Addressing the situation affecting Iran's salty Lake Urmia, which has rapidly shrunk in the past few years, Mohammad Darvish of Iran's Environmental Protection Agency told Sputnik that the main reason for it is the local population's increasing dependence on the lake's water and adjacent land.
"To stop Lake Urmia from shrinking, it is necessary to remove the gardens and return the 300,000-hectare area to the lake in the next ten years. Iran along with its neighbors Azerbaijan, Armenia, Turkey and Iraq should create a free economic zone in this region. After people benefit from it, the [Iranian] government will urge people to deal with cattle breeding rather than growing beets, something that will help revive the lake," Darvish said.
He was echoed by Masoud Bagherzadeh Karimi, a member of the working group on the restoration of Lake Urmia, who underscored the importance of other countries giving a helping hand.

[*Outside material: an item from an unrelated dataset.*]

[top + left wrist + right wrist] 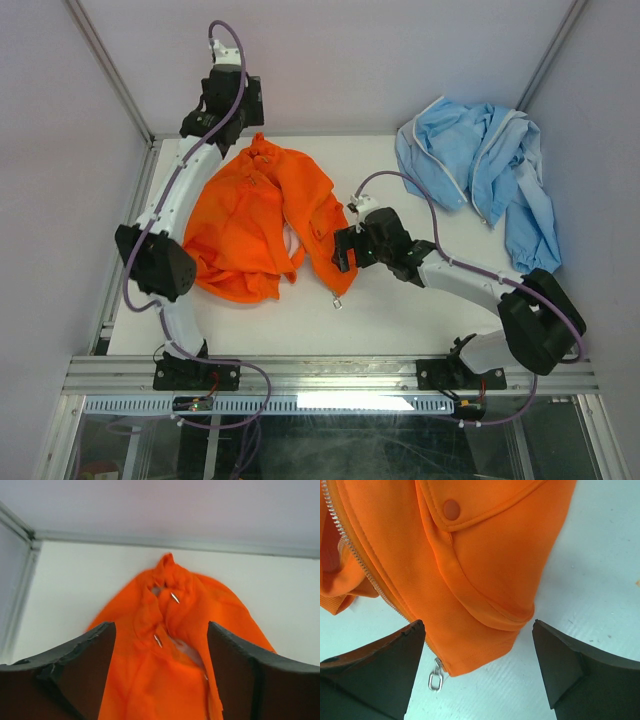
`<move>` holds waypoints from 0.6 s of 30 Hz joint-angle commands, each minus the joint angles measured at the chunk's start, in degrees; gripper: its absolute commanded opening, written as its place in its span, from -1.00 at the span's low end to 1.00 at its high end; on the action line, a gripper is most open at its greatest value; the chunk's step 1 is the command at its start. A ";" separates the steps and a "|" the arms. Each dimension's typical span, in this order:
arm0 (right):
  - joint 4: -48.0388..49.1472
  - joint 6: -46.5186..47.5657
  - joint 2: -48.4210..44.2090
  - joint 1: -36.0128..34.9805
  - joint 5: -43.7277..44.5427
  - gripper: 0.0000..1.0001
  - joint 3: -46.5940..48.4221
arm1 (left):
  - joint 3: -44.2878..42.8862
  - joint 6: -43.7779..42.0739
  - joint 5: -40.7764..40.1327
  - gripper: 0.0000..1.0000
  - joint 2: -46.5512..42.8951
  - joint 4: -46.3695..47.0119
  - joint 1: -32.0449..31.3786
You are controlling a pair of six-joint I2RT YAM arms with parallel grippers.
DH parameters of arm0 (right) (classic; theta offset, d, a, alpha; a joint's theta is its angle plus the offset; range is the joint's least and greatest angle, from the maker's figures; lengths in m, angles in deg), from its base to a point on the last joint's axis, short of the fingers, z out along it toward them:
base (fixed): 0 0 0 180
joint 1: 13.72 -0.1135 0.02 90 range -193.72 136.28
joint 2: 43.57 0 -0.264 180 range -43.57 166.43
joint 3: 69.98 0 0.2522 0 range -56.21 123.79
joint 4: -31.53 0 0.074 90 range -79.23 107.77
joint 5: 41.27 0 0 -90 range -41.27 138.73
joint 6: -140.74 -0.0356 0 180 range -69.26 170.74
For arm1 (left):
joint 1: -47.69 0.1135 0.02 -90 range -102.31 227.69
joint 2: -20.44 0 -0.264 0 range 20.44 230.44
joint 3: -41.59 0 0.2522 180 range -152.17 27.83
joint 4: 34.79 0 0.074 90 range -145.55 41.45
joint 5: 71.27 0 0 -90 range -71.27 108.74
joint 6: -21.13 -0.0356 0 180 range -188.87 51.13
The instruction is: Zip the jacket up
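The orange jacket (255, 215) lies crumpled on the white table, left of centre, unzipped, with pale lining showing at the opening. My left gripper (208, 122) is open and raised over the jacket's far end. In the left wrist view the left gripper (161, 625) frames the collar area of the jacket (165, 680), apart from it. My right gripper (345, 255) is open and empty over the near hem corner. In the right wrist view the right gripper (478, 625) straddles the jacket's (485, 555) hem. The zipper pull (436, 680) hangs at the corner, below the zipper teeth (350, 545).
A light blue garment (480, 170) with white trim lies bunched at the far right of the table. White walls and metal frame posts enclose the table (400, 320) on three sides. The zipper pull also shows in the top view (338, 303).
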 commanded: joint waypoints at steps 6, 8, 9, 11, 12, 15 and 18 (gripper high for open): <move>7.18 2.41 5.68 -1.45 -1.29 0.85 5.00 | 37.10 22.24 6.84 0.64 -30.81 2.51 -8.22; 6.82 2.29 7.27 -1.46 1.08 0.86 5.71 | 45.38 26.67 7.21 0.67 -34.65 3.31 -9.54; 6.11 2.21 8.34 -1.46 2.48 0.86 6.32 | 48.84 28.41 7.44 0.68 -35.98 4.12 -9.81; 5.13 1.86 10.91 -1.46 5.25 0.87 7.97 | 55.36 31.86 7.86 0.71 -37.72 5.99 -9.86; 4.64 1.70 12.23 -1.46 6.22 0.87 8.58 | 57.57 33.25 8.17 0.72 -37.93 6.67 -9.86; 2.54 1.09 15.71 -1.46 7.10 0.84 10.37 | 62.17 36.18 8.25 0.77 -37.00 9.47 -9.86; 1.93 -0.41 17.05 -1.46 8.01 0.63 9.94 | 63.39 37.15 7.56 0.87 -34.11 11.20 -9.70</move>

"The environment is a global. If the lake dries out, there will be sand and dust storms which may reach the province of Golestan and the city of Gorgan, which is why we welcome our immediate neighbors' help. Already, we cooperate with Japan, Australia, Germany, the Netherlands and Turkey.We would appreciate all the assistance in line with international laws and regulations," Karimi said.
Located in northwestern Iran not far from the Turkish border, Lake Urmia is believed to be one of the largest salt reservoirs on the planet. In the last twenty years, the lake has shrunk by 60 percent due to climate change and damming of the rivers flowing into the lake.